Marc Loranger (left) recalls his struggle with bipolar disorder and the stigma which surrounded him. Dexter Grandison (right) struggled to understand the depression his son experienced. Both Mark and Dexter relied heavily on family support to pull them through.

At one point he was hospitalized after being awake for four days without eating. Marc told a psychiatrist during an assessment that he had been eating and sleeping regularly. Peter was shocked since he knew it wasn't true. Peter approached the doctor later and told him none of what his son said was true. Without his father present, the doctors would have acted on incorrect information. The importance of family involvement is exemplified in this case.

The Grant family
Ian Grant couldn’t keep friends and couldn’t be less interested in anything.
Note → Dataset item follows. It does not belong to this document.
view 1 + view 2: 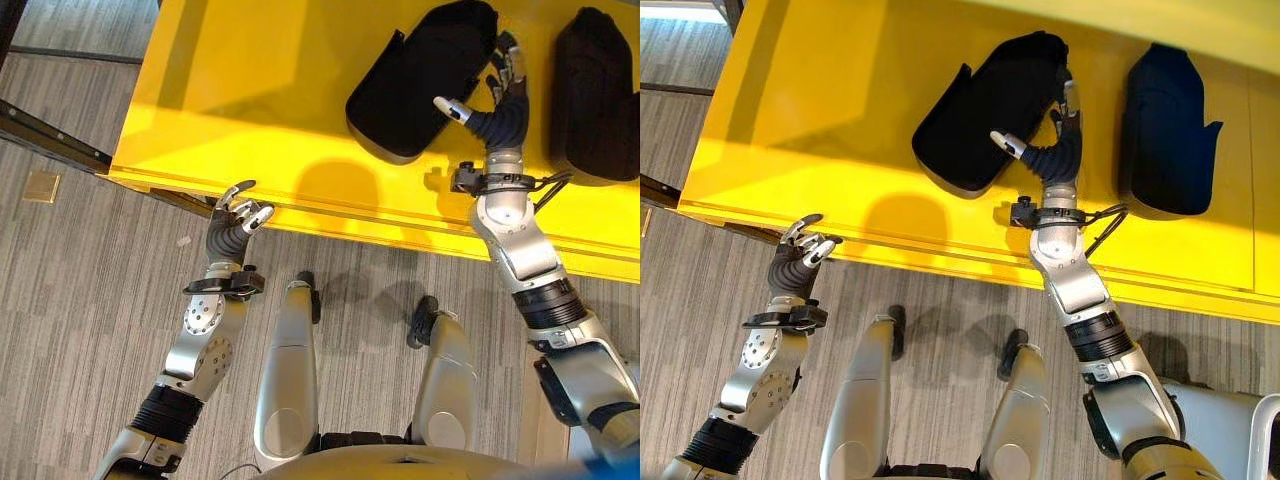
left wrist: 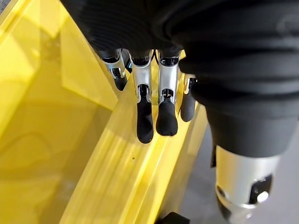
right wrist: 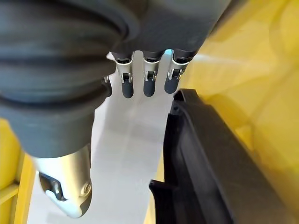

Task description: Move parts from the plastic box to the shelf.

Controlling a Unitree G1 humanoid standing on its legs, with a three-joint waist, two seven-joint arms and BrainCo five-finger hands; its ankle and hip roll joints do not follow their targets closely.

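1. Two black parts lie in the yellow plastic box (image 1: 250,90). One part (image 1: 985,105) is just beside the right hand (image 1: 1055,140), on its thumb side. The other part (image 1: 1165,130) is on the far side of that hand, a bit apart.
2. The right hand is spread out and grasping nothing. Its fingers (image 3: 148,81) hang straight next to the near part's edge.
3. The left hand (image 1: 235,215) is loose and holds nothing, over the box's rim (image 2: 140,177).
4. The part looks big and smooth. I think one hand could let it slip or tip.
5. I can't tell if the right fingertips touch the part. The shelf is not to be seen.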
Before his concurrent disorders diagnosis his father Keith “had a hard time understanding why someone so smart didn’t want to get into anything.” His sister Jennifer Nash was embarrassed by him. “He couldn’t make friends, we were all he had. His loneliness is what kept him close to us.” In the end it was group sessions and his parents’ resolve to work together that helped him to recover.

The Glikus family
Leah Glikus was left alone with three young children when her husband, diagnosed with concurrent disorders, abandoned her. At the time, she was lucky to have left the house alive with her children because he became violent during a psychotic episode.

As if that were not devastating enough, Leah and her children entered the system -- social services, family welfare and on and on. “We had to keep repeating our story. Every time it felt like the wound was reopened.”
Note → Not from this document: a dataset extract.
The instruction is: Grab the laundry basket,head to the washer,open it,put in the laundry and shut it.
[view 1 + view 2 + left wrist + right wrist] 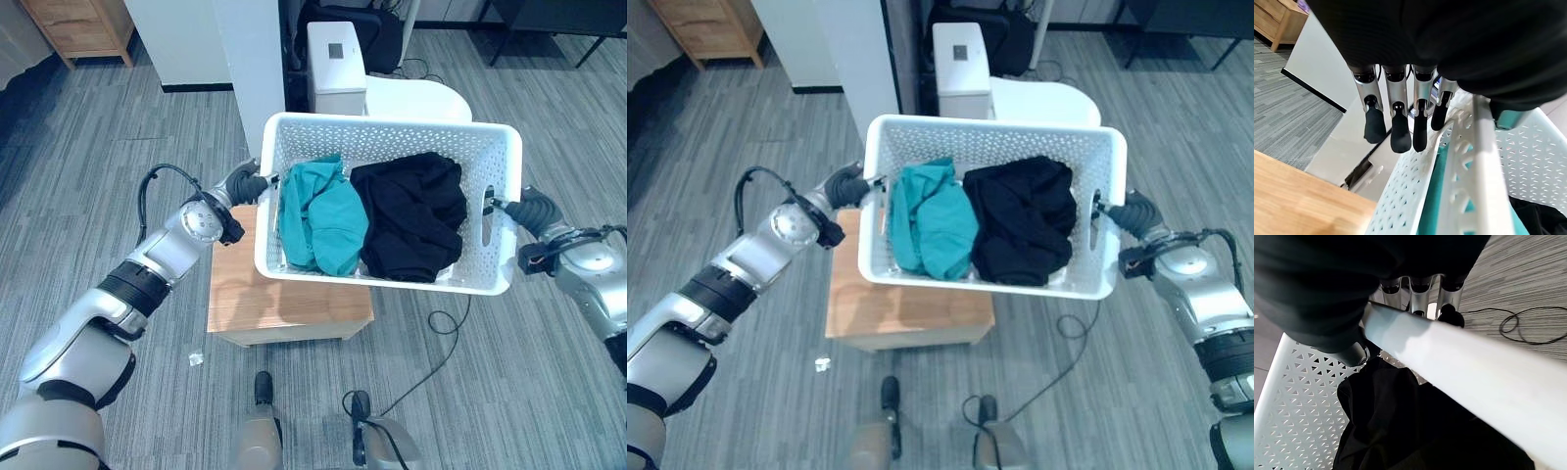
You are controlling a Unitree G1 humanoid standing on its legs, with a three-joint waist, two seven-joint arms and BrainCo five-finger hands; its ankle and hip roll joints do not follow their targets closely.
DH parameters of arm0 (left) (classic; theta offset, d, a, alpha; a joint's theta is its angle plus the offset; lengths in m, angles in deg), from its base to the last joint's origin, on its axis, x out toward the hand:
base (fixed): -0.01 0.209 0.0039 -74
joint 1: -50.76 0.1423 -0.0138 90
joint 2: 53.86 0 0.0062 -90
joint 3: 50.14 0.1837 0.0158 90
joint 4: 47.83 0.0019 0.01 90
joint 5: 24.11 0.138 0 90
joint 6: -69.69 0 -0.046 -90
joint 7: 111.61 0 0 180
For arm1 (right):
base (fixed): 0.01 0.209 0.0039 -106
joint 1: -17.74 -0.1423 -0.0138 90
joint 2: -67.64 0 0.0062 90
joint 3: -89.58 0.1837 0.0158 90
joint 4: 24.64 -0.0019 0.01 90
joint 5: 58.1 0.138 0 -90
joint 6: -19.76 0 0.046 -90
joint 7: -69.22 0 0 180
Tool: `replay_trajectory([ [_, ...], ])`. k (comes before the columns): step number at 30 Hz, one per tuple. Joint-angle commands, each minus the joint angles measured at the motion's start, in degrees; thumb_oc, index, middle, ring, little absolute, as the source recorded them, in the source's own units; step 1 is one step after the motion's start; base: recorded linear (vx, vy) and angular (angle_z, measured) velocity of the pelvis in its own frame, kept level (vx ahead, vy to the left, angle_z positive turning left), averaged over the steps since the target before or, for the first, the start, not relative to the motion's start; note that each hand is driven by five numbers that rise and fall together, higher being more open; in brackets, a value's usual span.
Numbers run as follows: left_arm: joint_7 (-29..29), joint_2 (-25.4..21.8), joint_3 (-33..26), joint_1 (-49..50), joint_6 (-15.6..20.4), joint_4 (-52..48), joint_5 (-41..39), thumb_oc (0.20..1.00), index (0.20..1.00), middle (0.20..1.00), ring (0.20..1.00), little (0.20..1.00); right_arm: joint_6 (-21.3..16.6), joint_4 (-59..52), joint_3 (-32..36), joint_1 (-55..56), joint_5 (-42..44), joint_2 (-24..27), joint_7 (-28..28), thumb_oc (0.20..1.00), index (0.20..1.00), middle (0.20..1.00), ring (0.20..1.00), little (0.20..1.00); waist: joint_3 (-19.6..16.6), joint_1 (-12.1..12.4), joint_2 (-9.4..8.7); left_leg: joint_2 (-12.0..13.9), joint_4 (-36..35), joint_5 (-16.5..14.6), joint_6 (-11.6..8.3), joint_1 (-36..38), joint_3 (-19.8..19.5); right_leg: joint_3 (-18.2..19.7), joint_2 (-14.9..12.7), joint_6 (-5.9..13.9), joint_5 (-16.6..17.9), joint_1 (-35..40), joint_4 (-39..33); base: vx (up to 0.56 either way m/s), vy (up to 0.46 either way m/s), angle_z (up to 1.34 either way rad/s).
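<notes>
A white perforated laundry basket (392, 125) hangs between my two hands above a low wooden table (284, 304). Inside it a teal garment (328, 220) lies on the left and a black garment (411, 220) on the right. My left hand (245, 183) grips the left end at the handle slot, its fingers (1400, 134) down the outside of the wall and rim (1484, 161). At the right handle slot my right hand (534, 209) is clamped the same way, with its fingers (1449, 313) curled under the rim (1474, 367) beside the black garment (1400, 421).
A white boxy appliance (336, 59) stands just beyond the basket, with a white pillar (250, 69) to its left. A wooden cabinet (78, 27) sits at the far left corner. Grey plank floor (118, 147) lies open to the left and right.
</notes>
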Motion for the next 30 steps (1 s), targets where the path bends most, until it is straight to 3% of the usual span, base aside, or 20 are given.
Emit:
replay_trajectory([
  [1, -1.5, 1.4, -2.6, -6.3, 3.0, 6.6, -2.8, 0.2, 0.2, 0.2, 0.2, 0.2, -2.9, 1.2, 5.9, 2.4, 4.9, 4.4, 1.4, 0.2, 0.2, 0.2, 0.2, 0.2, -8.3, 1.5, 0.04, 6.2, 1.2, 0.0, -3.04, 1.4, -3.3, 0.8, 0.7, -1.04, -5.0, -4.9, 5.6, -0.11, -0.033, 0.09],
  [4, -1.9, 2.4, -0.8, -9.4, 3.4, 8.8, -3.7, 0.2, 0.2, 0.2, 0.2, 0.2, -3.6, 3.2, 4.8, 0.2, 5.7, 5.8, 2.1, 0.2, 0.2, 0.2, 0.2, 0.2, -7.4, 1.5, -0.27, 4.8, 2.0, 0.0, -3.42, 0.1, -7.4, 1.3, 0.3, -0.81, -4.0, -6.6, 5.9, -0.16, 0.07, 0.08],
  [6, -2.2, 1.3, -0.4, -10.3, 4.0, 10.2, -4.5, 0.2, 0.2, 0.2, 0.2, 0.2, -3.8, 4.7, 1.7, -4.0, 5.9, 5.5, 2.2, 0.2, 0.2, 0.2, 0.2, 0.2, -7.0, 1.4, -1.34, 2.6, 8.3, -3.4, -3.41, 1.0, -14.9, 5.3, -0.3, 0.4, -2.0, -8.7, 6.1, -0.16, 0.258, -0.24],
  [7, -2.3, 0.1, -0.2, -10.0, 4.7, 10.6, -5.5, 0.2, 0.2, 0.2, 0.2, 0.2, -3.6, 5.6, -0.4, -6.7, 5.7, 4.9, 2.1, 0.2, 0.2, 0.2, 0.2, 0.2, -7.2, 1.3, -1.51, 2.1, 12.2, -5.6, -3.3, 4.5, -19.9, 9.3, -0.4, 1.63, -0.5, -10.5, 6.3, -0.08, 0.239, -1.02],
  [8, -2.2, 0.0, -0.4, -9.9, 4.7, 10.6, -5.5, 0.2, 0.2, 0.2, 0.2, 0.2, -3.6, 5.8, -0.8, -7.2, 5.7, 4.9, 2.1, 0.2, 0.2, 0.2, 0.2, 0.2, -7.3, 1.2, -1.57, 1.9, 12.1, -5.4, -3.28, 4.3, -19.9, 9.4, -0.5, 1.69, -0.2, -10.6, 6.1, -0.09, 0.426, -1.26],
  [9, -2.1, -1.4, -0.3, -9.1, 4.9, 11.1, -6.4, 0.2, 0.2, 0.2, 0.2, 0.2, -3.0, 6.2, -1.8, -8.6, 5.4, 4.4, 1.8, 0.2, 0.2, 0.2, 0.2, 0.2, -8.4, 0.2, -1.24, 2.2, 13.2, -6.9, -3.4, 7.5, -23.2, 13.3, -0.6, 3.35, 1.2, -12.1, 6.0, -0.05, 0.251, -1.04],
  [11, -1.8, -1.9, -0.3, -8.8, 4.9, 11.2, -6.4, 0.2, 0.2, 0.2, 0.2, 0.2, -2.6, 6.1, -2.1, -9.0, 5.1, 4.2, 1.6, 0.2, 0.2, 0.2, 0.2, 0.2, -8.7, -0.3, -0.72, 2.4, 12.4, -8.6, -3.3, 8.9, -23.7, 15.6, -0.4, 4.0, 1.6, -13.0, 6.4, -0.05, 0.316, -0.8],
  [13, -1.4, -1.1, 0.0, -9.5, 4.8, 14.1, -6.0, 0.2, 0.2, 0.2, 0.2, 0.2, -2.1, 4.8, -0.4, -7.5, 4.2, 3.9, 1.7, 0.2, 0.2, 0.2, 0.2, 0.2, -8.8, -1.6, -0.15, 2.7, 9.2, -15.9, -3.03, 12.7, -20.9, 19.8, -0.2, 5.45, 2.4, -14.9, 7.7, -0.12, 0.358, -1.16],
  [16, -1.4, -1.1, 0.1, -9.5, 4.8, 14.1, -6.0, 0.2, 0.2, 0.2, 0.2, 0.2, -2.0, 4.7, -0.3, -7.3, 4.2, 3.9, 1.7, 0.2, 0.2, 0.2, 0.2, 0.2, -8.9, -1.4, -0.22, 2.7, 9.2, -15.9, -3.01, 12.7, -20.8, 19.9, -0.2, 5.47, 2.5, -15.0, 7.7, -0.19, 0.246, -0.93],
  [17, -1.1, -0.1, -1.4, -11.4, 5.2, 17.8, -3.6, 0.2, 0.2, 0.2, 0.2, 0.2, -2.3, 2.4, 5.3, -3.5, 2.0, 1.4, 2.0, 0.2, 0.2, 0.2, 0.2, 0.2, -7.8, -3.5, -0.47, -1.8, 8.4, -24.8, -0.51, 13.7, -13.0, 21.7, -5.9, 9.17, 12.4, -16.7, -2.7, -0.49, 0.563, -0.44],
  [18, -1.1, 0.1, -1.0, -11.8, 5.3, 18.1, -3.6, 0.2, 0.2, 0.2, 0.2, 0.2, -2.1, 2.0, 6.1, -2.8, 1.8, 1.3, 2.0, 0.2, 0.2, 0.2, 0.2, 0.2, -7.7, -2.6, -0.97, -2.2, 8.7, -24.8, -0.38, 13.8, -12.4, 22.4, -6.1, 9.17, 13.3, -16.6, -3.7, -0.79, 0.784, -0.76],
  [19, -1.1, -1.1, -2.7, -9.6, 5.4, 17.4, -4.0, 0.2, 0.2, 0.2, 0.2, 0.2, -1.6, 1.8, 7.8, -0.7, 0.4, 0.6, 1.5, 0.2, 0.2, 0.2, 0.2, 0.2, -6.1, -1.5, -0.86, -4.1, 9.7, -24.3, 1.07, 13.0, -7.1, 14.9, -8.9, 8.5, 13.7, -18.5, -2.3, -0.5, 0.327, -1.53],
  [20, -1.5, -1.2, -2.9, -9.5, 5.4, 17.9, -4.0, 0.2, 0.2, 0.2, 0.2, 0.2, -2.1, 2.6, 7.9, -0.6, 0.3, 0.4, 1.9, 0.2, 0.2, 0.2, 0.2, 0.2, -5.3, -1.0, -0.46, -4.4, 10.0, -23.4, 1.33, 12.0, -4.9, 9.5, -10.3, 7.65, 12.1, -18.0, 0.3, -0.61, 0.377, -2.33],
  [22, -1.6, -1.3, -2.5, -10.3, 5.0, 18.0, -3.8, 0.2, 0.2, 0.2, 0.2, 0.2, -2.0, 3.3, 7.8, -0.7, -0.3, 0.2, 1.8, 0.2, 0.2, 0.2, 0.2, 0.2, -5.4, -0.8, -0.36, -5.3, 9.7, -21.6, 2.22, 10.5, -2.7, 4.6, -11.4, 6.16, 9.9, -16.8, 6.2, -0.44, 0.199, -1.52],
  [25, -2.0, -1.4, -2.4, -11.2, 4.4, 19.0, -4.0, 0.2, 0.2, 0.2, 0.2, 0.2, -2.8, 4.7, 7.4, -1.9, -0.3, 0.2, 2.3, 0.2, 0.2, 0.2, 0.2, 0.2, -6.7, 0.5, 0.25, -6.5, 9.3, -19.7, 4.57, 8.0, 0.4, 2.2, -10.0, 4.5, 5.6, -13.4, 14.5, -0.33, 0.181, -0.67],
  [26, -2.0, -1.5, -2.4, -11.3, 4.4, 19.0, -4.0, 0.2, 0.2, 0.2, 0.2, 0.2, -2.8, 4.7, 7.3, -2.0, -0.2, 0.2, 2.3, 0.2, 0.2, 0.2, 0.2, 0.2, -6.8, 0.6, 0.14, -6.6, 9.1, -19.5, 4.59, 7.9, 0.5, 2.3, -10.1, 4.49, 5.8, -13.5, 14.4, -0.28, 0.168, -1.16],
  [27, -1.9, -2.6, -2.9, -11.5, 4.1, 19.1, -4.2, 0.2, 0.2, 0.2, 0.2, 0.2, -2.6, 5.4, 6.3, -3.2, -0.4, -0.4, 1.9, 0.2, 0.2, 0.2, 0.2, 0.2, -8.4, 2.4, 0.36, -7.4, 7.8, -18.2, 5.69, 6.9, 2.9, 0.5, -9.3, 3.69, 2.7, -9.8, 16.0, -0.17, 0.097, -1.35],
  [28, -1.9, -2.7, -2.9, -11.4, 4.1, 19.1, -4.2, 0.2, 0.2, 0.2, 0.2, 0.2, -2.6, 5.4, 6.3, -3.2, -0.4, -0.4, 1.9, 0.2, 0.2, 0.2, 0.2, 0.2, -8.5, 2.4, 0.36, -7.4, 7.8, -18.1, 5.69, 6.9, 2.9, 0.5, -9.3, 3.69, 2.7, -9.8, 15.9, -0.37, 0.138, -1.82],
  [29, -2.3, -4.2, -3.6, -11.8, 4.1, 19.1, -5.2, 0.2, 0.2, 0.2, 0.2, 0.2, -2.6, 7.2, 3.5, -6.5, -0.8, -1.7, 1.6, 0.2, 0.2, 0.2, 0.2, 0.2, -10.1, 4.9, 0.2, -7.7, 6.2, -15.9, 6.65, 5.2, 5.8, -1.8, -9.0, 3.51, 0.8, -5.4, 16.0, -0.28, 0.043, -1.27],
  [30, -2.2, -4.9, -3.6, -12.2, 4.0, 19.3, -5.7, 0.2, 0.2, 0.2, 0.2, 0.2, -2.5, 8.0, 2.1, -7.9, -1.0, -2.5, 1.5, 0.2, 0.2, 0.2, 0.2, 0.2, -10.9, 6.1, -0.09, -7.7, 5.1, -14.8, 6.87, 4.5, 7.4, -2.1, -8.7, 3.69, 1.2, -3.9, 14.7, -0.37, 0.024, -0.85],
])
“There doesn’t seem much out there to support families. There’s a lot of work that goes into getting family members admitted to the hospital.”

The Grandison family
Dexter Grandison knew something was wrong with his teenaged son when he stopped playing basketball. “It was his passion,” explains Dexter. His son became sad and he was isolating himself from friends and family. Dexter’s small family unit included his aunt and his parents. His son's mother, who suffered from clinical depression, was out of the picture. “I started to see the similarity in his actions to that of his mother. Except when she told me what was happening, I didn’t understand. As a parent, you go into denial and it’s a hard fight.”

The Li family
“In Hong Kong mental illness is not something you talk about. Other families try to hide it but it takes energy away from helping people and it negates the already ill,” says Linda Li, whose son was in the throes of his first episodes of psychosis.

Linda’s mother was deeply ashamed and didn’t want to be part of Linda’s or her son’s life. Linda turned to CAMH’s First Episode Psychosis clinic. “This saved his life and mine. I don’t have the strength to do it on my own. But the professionals at LEARN (Learning Employment Advocacy Recreation Network), are a great support.”